Only the number is wanted: how many lines in the data contain "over"?

#### [DATA SECTION]
[Start of Attachment]

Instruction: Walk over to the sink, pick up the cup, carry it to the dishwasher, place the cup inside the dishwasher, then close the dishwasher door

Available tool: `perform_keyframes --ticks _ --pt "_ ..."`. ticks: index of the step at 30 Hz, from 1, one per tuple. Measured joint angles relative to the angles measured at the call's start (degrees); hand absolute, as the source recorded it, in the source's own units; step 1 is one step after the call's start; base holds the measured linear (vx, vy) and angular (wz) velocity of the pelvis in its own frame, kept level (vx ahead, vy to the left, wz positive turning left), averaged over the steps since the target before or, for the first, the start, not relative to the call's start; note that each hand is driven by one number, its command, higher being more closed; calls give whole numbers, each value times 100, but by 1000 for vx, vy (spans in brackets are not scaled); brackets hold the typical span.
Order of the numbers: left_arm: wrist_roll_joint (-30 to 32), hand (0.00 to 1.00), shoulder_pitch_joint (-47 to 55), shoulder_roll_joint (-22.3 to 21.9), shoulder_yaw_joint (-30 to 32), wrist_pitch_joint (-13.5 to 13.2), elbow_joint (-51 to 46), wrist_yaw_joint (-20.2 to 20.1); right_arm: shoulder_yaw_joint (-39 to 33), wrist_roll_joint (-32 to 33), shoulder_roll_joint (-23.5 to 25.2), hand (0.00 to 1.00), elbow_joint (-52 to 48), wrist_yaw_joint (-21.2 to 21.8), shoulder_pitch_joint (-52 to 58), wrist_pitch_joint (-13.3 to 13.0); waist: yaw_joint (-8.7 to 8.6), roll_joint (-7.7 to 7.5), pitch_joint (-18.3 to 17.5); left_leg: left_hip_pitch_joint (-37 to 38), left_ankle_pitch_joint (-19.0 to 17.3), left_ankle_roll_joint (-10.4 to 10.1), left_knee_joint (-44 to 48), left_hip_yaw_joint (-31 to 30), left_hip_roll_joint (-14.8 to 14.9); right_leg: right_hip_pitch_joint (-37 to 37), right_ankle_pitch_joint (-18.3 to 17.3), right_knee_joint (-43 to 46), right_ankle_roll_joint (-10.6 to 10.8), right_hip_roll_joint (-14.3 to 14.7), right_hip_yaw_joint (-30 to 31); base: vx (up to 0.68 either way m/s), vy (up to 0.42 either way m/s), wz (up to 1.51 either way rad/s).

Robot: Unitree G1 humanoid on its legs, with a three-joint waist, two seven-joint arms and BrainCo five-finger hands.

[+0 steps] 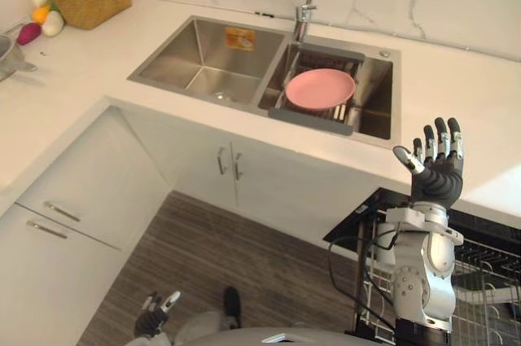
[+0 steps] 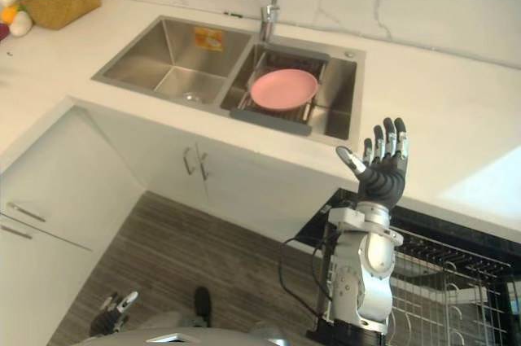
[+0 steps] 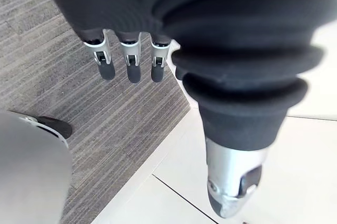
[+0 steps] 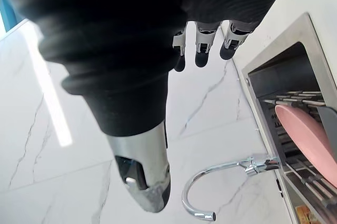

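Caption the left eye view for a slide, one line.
Right hand raised open near the dishwasher rack, left hand low; pink plate in the right basin of the sink.

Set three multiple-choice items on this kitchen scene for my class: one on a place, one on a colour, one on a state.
1. Where does the plate lie?
A. on the rack in the sink's right basin
B. in a basket
C. on the floor

2. What colour is it?
A. blue
B. pink
C. green

3. How is the right hand?
A. shut on a cup
B. shut on the plate
C. open and empty

Answers:
1 A: it rests on the rack's bars in that basin.
2 B: it shows pink in both eye views.
3 C: its fingers stand straight, raised by the counter's edge, holding nothing.
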Motion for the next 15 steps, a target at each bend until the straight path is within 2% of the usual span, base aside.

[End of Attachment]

#### [WRITTEN SOLUTION]
2